From the data below, copy exactly the lines that lie between the one holding "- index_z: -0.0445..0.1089" and the one holding "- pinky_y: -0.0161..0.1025", including both, and nothing more.

(Input)

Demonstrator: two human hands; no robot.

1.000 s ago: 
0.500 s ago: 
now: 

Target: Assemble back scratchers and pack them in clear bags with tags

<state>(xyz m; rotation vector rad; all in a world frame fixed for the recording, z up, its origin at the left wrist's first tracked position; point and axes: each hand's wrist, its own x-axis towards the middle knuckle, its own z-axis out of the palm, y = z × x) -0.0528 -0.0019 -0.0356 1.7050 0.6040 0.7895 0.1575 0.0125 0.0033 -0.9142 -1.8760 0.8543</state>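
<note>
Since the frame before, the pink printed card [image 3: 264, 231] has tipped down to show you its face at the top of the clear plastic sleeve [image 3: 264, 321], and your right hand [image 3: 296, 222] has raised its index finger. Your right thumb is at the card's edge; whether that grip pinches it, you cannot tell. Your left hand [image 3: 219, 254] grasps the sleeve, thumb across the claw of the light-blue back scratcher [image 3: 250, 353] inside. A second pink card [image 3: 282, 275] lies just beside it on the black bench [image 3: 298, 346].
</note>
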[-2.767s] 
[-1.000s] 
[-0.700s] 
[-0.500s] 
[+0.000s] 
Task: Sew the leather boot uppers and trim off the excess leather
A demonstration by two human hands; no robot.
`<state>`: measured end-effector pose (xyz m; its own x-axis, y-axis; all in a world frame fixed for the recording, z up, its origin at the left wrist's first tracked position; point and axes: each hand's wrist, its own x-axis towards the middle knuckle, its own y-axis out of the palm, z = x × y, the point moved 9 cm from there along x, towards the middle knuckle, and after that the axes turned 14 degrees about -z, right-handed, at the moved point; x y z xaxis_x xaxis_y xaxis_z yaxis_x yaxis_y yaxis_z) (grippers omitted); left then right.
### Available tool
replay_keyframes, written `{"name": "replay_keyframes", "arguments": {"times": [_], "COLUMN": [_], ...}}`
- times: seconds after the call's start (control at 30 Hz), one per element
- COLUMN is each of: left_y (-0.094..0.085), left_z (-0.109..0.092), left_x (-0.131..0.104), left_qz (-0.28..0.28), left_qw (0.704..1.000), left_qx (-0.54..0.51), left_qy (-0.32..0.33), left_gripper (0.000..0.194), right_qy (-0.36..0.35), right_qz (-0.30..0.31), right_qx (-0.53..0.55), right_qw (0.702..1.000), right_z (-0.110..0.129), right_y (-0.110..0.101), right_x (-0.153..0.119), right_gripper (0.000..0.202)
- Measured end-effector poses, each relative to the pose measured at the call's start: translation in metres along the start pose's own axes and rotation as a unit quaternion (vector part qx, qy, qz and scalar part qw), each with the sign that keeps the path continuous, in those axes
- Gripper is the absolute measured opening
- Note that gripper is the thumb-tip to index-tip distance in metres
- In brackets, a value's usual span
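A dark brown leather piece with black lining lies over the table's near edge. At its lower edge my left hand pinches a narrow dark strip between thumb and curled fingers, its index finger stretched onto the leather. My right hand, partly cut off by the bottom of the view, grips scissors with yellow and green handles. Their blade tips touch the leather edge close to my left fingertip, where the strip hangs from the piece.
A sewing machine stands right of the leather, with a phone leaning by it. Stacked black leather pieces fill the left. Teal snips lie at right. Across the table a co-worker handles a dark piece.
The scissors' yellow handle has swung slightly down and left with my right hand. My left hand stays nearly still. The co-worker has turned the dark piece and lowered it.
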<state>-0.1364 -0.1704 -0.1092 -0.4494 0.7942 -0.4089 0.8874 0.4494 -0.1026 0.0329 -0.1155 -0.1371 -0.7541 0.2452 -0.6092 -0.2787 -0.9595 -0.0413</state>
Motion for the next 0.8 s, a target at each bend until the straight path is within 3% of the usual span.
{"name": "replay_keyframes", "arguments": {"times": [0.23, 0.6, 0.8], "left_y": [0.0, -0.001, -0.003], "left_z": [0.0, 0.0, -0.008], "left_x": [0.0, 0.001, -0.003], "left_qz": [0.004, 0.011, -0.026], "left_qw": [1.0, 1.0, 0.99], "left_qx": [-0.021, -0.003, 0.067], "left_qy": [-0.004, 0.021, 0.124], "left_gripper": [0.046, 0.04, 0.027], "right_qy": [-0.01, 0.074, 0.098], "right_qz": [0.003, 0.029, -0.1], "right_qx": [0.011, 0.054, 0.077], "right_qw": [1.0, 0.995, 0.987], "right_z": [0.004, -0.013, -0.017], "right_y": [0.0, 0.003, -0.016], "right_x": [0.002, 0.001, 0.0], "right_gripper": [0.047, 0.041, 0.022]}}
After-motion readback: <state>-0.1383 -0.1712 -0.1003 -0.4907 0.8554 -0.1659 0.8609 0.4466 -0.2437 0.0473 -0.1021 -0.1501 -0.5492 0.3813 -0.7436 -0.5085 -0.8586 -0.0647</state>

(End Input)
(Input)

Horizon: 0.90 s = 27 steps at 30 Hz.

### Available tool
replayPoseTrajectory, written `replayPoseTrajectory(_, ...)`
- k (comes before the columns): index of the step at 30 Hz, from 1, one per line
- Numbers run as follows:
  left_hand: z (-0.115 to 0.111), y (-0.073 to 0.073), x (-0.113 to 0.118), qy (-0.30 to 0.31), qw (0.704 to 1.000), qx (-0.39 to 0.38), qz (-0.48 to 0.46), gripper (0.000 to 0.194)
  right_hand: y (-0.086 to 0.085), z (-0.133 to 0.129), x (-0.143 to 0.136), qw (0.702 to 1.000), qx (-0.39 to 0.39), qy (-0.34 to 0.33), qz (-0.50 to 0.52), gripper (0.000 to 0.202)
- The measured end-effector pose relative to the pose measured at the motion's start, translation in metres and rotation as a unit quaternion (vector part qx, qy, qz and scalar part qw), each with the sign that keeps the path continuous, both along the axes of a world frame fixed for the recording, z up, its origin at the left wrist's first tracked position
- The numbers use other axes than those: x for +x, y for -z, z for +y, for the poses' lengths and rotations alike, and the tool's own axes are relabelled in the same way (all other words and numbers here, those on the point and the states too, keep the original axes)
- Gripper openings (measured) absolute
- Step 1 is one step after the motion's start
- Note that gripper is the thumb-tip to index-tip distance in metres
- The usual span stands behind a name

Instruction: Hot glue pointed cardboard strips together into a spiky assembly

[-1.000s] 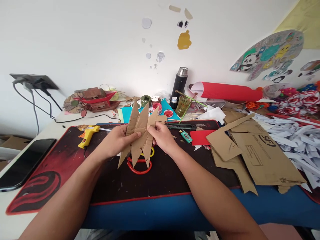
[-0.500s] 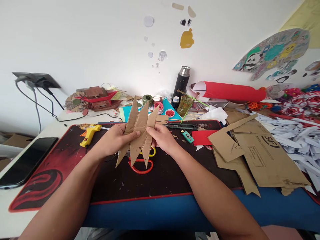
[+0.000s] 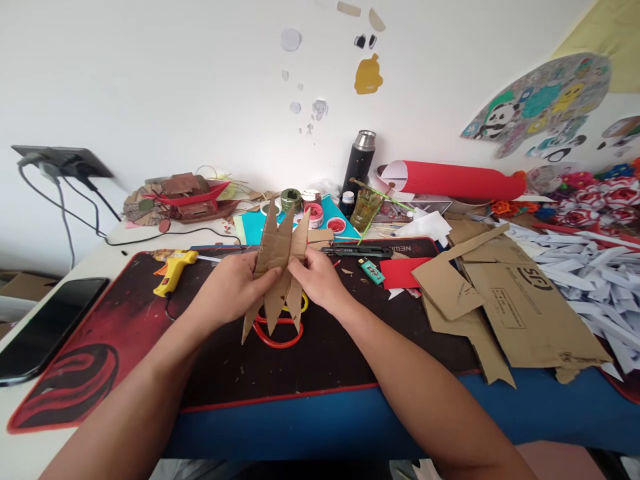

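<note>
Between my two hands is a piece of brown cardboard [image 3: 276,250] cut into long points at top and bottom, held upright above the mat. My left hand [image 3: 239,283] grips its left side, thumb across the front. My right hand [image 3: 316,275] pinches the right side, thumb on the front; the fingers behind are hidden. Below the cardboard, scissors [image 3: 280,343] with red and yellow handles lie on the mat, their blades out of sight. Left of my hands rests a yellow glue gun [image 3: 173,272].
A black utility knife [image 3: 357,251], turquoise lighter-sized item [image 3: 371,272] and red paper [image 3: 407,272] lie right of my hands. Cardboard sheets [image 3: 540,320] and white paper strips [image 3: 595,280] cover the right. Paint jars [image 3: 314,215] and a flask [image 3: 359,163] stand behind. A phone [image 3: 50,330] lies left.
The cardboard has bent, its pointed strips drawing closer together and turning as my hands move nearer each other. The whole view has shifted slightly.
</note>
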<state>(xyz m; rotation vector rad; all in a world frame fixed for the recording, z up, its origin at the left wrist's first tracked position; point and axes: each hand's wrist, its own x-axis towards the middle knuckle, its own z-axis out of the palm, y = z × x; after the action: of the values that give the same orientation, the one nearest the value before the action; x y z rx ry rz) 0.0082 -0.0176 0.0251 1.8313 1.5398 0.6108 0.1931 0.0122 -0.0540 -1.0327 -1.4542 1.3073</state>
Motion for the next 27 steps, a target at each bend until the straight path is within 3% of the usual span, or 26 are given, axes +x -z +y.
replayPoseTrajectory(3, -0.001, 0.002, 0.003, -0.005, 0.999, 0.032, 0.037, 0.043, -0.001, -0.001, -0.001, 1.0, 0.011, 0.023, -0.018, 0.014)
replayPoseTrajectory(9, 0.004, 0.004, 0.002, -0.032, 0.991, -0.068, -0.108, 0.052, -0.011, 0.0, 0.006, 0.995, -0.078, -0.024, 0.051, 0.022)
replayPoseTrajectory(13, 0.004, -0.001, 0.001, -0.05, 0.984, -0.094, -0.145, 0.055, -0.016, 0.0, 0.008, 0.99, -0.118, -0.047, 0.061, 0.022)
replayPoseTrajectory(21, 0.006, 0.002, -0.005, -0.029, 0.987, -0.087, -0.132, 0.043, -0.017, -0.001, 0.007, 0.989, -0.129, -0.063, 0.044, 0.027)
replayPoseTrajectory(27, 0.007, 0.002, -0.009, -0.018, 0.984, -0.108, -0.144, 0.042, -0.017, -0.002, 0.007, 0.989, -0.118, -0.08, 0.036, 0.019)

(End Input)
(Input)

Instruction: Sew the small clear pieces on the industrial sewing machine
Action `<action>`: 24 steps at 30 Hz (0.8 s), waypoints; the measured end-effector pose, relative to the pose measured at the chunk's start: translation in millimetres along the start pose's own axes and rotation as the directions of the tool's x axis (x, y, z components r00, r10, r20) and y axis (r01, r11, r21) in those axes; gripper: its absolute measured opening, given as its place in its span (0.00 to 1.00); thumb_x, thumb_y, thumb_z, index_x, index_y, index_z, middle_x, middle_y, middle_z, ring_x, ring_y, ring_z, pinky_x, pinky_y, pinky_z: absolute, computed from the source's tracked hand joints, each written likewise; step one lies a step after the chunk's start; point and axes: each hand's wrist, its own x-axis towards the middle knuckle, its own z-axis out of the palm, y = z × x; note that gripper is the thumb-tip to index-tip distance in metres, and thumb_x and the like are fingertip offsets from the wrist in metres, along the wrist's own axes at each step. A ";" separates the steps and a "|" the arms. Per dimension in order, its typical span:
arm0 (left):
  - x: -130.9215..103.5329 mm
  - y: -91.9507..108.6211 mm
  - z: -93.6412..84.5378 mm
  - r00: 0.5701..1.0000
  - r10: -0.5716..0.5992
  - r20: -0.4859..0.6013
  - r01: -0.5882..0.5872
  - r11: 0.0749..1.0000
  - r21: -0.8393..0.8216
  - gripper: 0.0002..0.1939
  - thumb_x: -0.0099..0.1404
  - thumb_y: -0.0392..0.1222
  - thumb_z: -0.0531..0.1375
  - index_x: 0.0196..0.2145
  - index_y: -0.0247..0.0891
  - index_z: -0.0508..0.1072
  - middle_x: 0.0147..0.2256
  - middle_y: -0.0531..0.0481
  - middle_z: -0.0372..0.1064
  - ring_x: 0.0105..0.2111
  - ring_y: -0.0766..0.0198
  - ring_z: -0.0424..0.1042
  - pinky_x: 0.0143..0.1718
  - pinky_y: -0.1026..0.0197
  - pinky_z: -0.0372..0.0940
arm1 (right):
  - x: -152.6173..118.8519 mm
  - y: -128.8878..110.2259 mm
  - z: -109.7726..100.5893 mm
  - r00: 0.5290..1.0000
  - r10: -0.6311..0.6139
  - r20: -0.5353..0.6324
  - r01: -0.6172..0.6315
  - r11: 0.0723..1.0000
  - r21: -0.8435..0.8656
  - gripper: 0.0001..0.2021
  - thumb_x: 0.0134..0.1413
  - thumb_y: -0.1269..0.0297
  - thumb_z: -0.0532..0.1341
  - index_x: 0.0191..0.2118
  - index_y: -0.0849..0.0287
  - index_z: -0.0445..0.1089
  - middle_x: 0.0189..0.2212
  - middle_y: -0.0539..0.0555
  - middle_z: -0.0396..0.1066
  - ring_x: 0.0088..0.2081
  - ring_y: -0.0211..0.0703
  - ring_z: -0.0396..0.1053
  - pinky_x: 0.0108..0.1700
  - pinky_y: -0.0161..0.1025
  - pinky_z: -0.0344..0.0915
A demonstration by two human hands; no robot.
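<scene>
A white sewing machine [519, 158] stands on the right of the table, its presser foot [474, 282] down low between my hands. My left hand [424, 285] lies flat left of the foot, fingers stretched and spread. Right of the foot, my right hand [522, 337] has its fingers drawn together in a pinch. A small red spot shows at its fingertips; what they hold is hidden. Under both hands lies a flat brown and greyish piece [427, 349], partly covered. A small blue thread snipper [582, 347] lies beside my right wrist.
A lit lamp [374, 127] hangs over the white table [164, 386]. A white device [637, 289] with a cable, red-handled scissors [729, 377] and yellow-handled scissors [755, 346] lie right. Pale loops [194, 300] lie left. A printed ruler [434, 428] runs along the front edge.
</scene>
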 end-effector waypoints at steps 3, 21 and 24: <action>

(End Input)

• Output below:
  - index_z: -0.0445..0.1089
  - middle_x: 0.0189..0.2212
  - middle_y: -0.0539..0.0555
  - middle_z: -0.0396..0.1066
  - ring_x: 0.0088..0.2081
  - ring_y: -0.0211..0.0703
  - ring_z: -0.0396..0.1053
  - pinky_x: 0.0108..0.1700
  - pinky_y: -0.0161..0.1025

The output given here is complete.